This is my note from my look at
ad hominem in Mikel Dufrenne:[before expanding this post I am going to go through the deplorable 1957 article on Karl Jaspers by Paul Ricoeur as published in translation in the Schilpp collection "The Philosophy of Karl Jaspers" pp 611-642 when Ricoeur was at U. Strasbourg - it contains some nasty bits right from the first paragraph (it promises "personal questions" but presents "Critical Remarks" as an alternative to a futile opposition of "argument ... opposed to argument" - Ricoeur had not yet become 'hermeneutical' in his approach. This is not some adolescent rant excused as the errors of the young as we might over-look his stay in Munich or his pamphleteering in the camp: this is at his second university appointment and only one step from the new Nanterre venture - this is the young philosopher attacking Jaspers: the verb "to flee" needs to be checked against the original as Jaspers had not "fled" to Basel and the whole compared to Ricoeur 1947, 1948 and 1954. The Ricoeur paper in Schilpp is entitled "The Relation of Jaspers' Philosophy to Religion" but the title should be "... to Evangelical Protestantism" or, at the most generous, "... to Christian Religion". The 1981 reprint exposes Jaspers on Heidegger in an expanded section interposed between pages 75 and 76 as an extended insert.]
A close look at the article also led me to a closer look at other articles in that 2nd edition, especially the remarks of
Kurt Kolle on eugenics - that paragraph gives you some idea of
what Germany was up against in the decade after WW II and how France sometimes failed just as did Uni. Marburg and Uni. Muenchen. I think it helps to understand the decade when you start to look at the manoeuvring required to get ahead in French academe (for a reminder, the
WP article on the academic career of a far-right politician in France or the case of Michel Tournier - or the reminders of the faux doctorats of former and current leaders in Eastern Europe, startng with the Ukraine today.)
In hind-sight, the Ricoeur article is scurrilous from the choice of title through the opening paragraph to the closing section and it is this that I want to detail by looking at what he actually says (his advocates, apologists and commentators both critical and inspired like to say that he got started in Jaspers or that he has this dialog with Jaspers - it is nothing of the kind.) So I would like to look at some of the key paragraphs in that 1957 paper and then my own translation of his 1954 paper.
I will not want to argue that Jaspers is a philosopher who must be read: I want to argue that Ricoeur is a philosopher who must be read much more closely starting with the period before his hermeneutic style (rhetorical style in Ricoeur seems to me to be the vehicle for his theism - not argument, but style.)
[Jaspers is the first philosopher on whom I ever presented outside a classroom (1973?) and I moved very quickly from him to Ricoeur: but this is not just remorse, but more a reflection on trends and reactions of the time (~1969 - ~2009), for within a year of that first talk I had also embraced Charles Taylor (following a talk on Roderick Chisholm on intentionality in 'perceiving' - if my memory serves.)]
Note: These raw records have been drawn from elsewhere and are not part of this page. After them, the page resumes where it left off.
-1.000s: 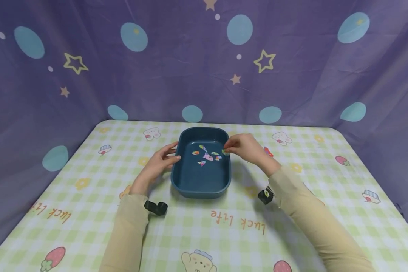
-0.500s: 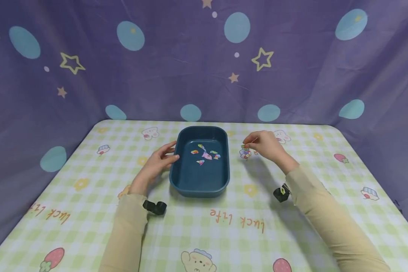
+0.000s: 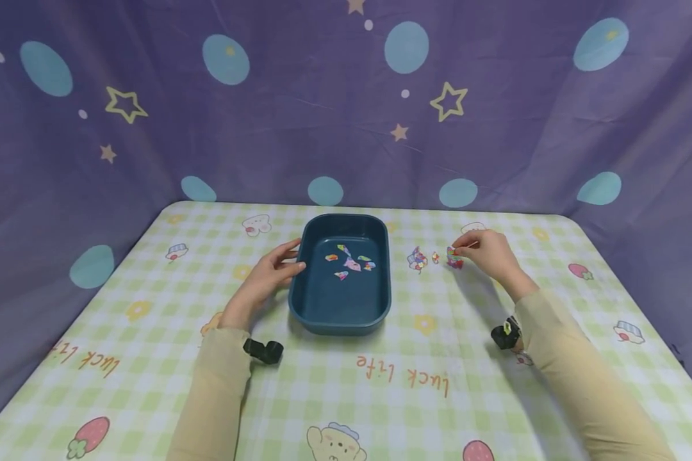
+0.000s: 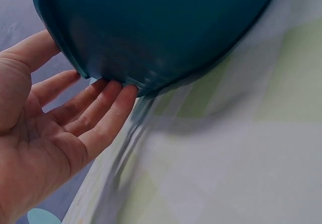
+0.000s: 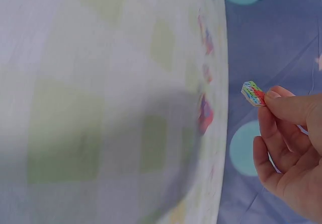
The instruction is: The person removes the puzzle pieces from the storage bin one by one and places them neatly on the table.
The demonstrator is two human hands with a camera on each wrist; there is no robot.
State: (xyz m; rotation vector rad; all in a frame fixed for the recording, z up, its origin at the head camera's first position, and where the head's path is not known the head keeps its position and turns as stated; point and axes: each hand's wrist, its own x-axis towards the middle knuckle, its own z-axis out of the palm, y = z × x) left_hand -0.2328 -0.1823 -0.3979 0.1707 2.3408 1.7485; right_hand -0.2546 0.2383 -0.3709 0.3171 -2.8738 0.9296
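Observation:
My left hand (image 3: pixel 269 276) holds the near-left wall of a dark blue plastic tub (image 3: pixel 340 307), thumb over the rim and fingers against the outside. In the left wrist view, the left hand (image 4: pixel 60 128) has its fingertips on the outer wall. Between thumb and forefinger, my right hand (image 5: pixel 294 138) pinches a small flat multicoloured piece (image 5: pixel 253 93) with a pale edge. In the head view the right hand (image 3: pixel 487 253) hovers over a red patterned piece (image 3: pixel 454 261) on the table. Several similar colourful pieces (image 3: pixel 352 264) lie on the tub's floor.
Right of the tub lie a colourful piece (image 3: pixel 418 256) and a tiny one (image 3: pixel 435 257). A green checked cloth (image 3: pixel 300 397) with printed pictures covers the table, and a purple patterned curtain (image 3: pixel 288 128) hangs behind it.
My right hand has moved rightward from the tub's right rim, carrying the small piece over the pieces on the table. My left hand stays at the tub.

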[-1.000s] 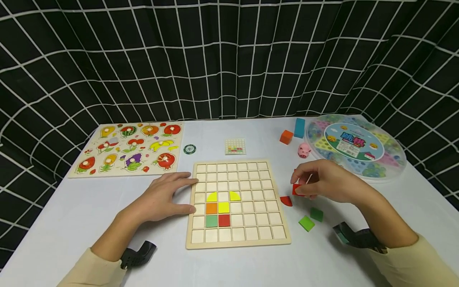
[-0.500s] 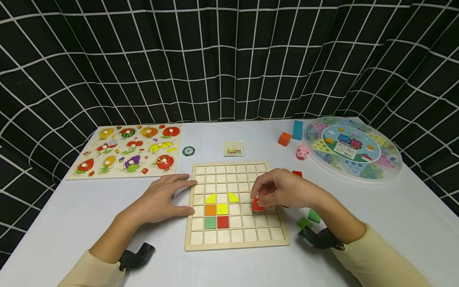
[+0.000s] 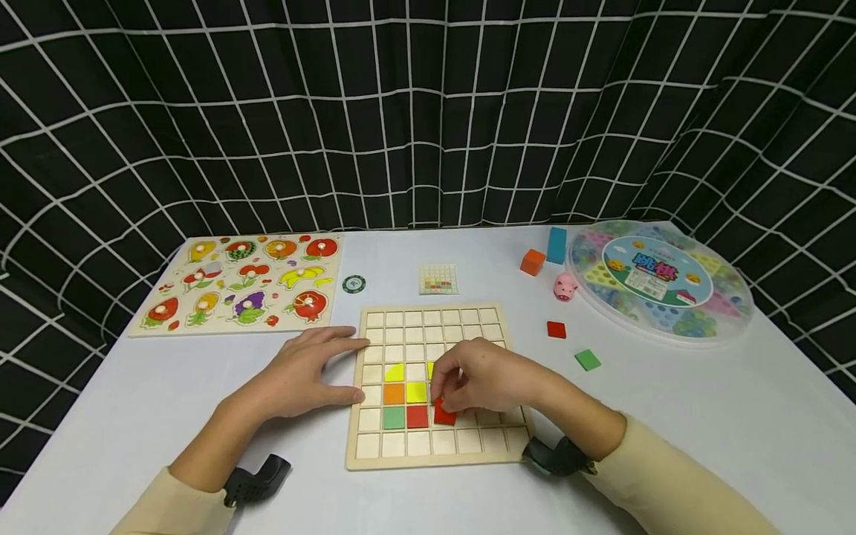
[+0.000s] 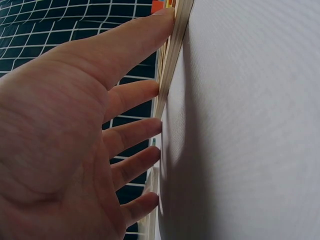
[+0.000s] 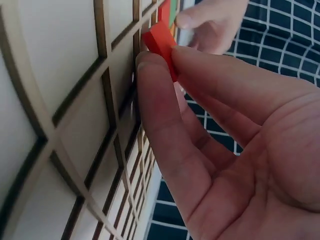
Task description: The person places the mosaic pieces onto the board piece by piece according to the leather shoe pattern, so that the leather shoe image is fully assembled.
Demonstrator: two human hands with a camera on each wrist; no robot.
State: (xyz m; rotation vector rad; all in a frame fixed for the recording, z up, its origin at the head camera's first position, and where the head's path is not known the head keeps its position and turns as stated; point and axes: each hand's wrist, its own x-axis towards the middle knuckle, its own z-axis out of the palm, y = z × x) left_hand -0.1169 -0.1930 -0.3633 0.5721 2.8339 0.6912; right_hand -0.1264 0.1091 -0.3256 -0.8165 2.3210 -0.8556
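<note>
Step in hand: we judge this to be the setting of one red tile (image 3: 446, 416) into the grid board (image 3: 401, 462).
Red tile: we see it tilted over the second row from the near edge, just right of the dark red tile (image 3: 417, 417); we cannot tell whether it touches the board.
Right hand (image 3: 484, 377): we see thumb and index finger pinching the red tile.
Left hand (image 3: 304, 371): we see the fingers spread, with thumb and index fingertips against the board's left edge.
Next move: in our judgement, the pose calls for squaring the tile to its cell, lowering it flat and parting the pinch, with the left hand steadying the board.
Caution: a corner could catch on a cell divider, we judge, if the tile goes down tilted.
Change, right hand: half a second ago we find it with the tile over the board's right side; now both are further left, beside the laid pieces.
Change, loose tiles: we now see a loose green tile (image 3: 588, 360) beyond the forearm and more of the loose red tile (image 3: 556, 329).
Change, left hand: we note none.
</note>
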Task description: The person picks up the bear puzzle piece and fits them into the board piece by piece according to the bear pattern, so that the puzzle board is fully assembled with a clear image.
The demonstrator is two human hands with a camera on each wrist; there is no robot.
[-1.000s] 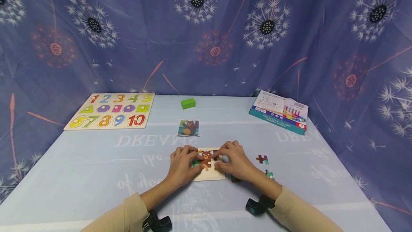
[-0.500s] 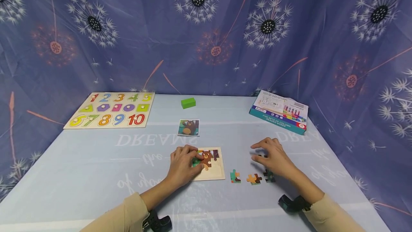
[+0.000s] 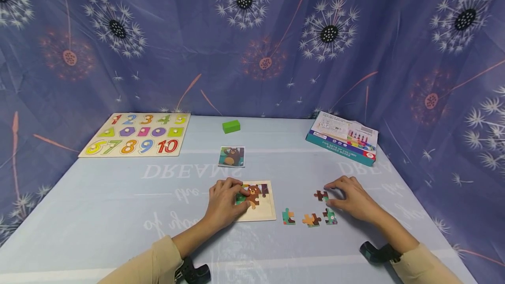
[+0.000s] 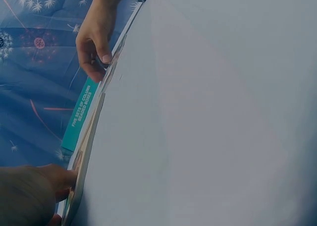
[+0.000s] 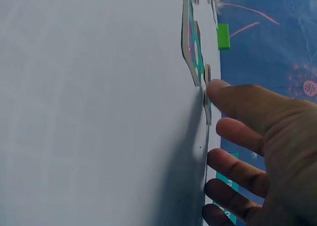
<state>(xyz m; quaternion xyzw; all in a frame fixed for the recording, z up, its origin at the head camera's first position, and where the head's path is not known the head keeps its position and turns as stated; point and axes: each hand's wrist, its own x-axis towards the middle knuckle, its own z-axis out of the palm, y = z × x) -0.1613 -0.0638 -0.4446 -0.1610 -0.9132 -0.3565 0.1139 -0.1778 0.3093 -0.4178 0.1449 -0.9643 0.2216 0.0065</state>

While philosophers sometimes lament Locke's style or Heidegger's style or Spinoza's "geometrical" preoccupations or Husserl's dense nest of idiosyncratic terminology, a lamentable style in Ricoeur is very different from, say, the style adopted by Dufrenne in his "Phenomenology of Aesthetic Experience". Usually we want to say that argument matters, not style; being explicit about assumptions matters, not allusions - but in section IV of his 1957 on Jaspers, Ricoeur opts for the confrontation of interpretations, not arguments.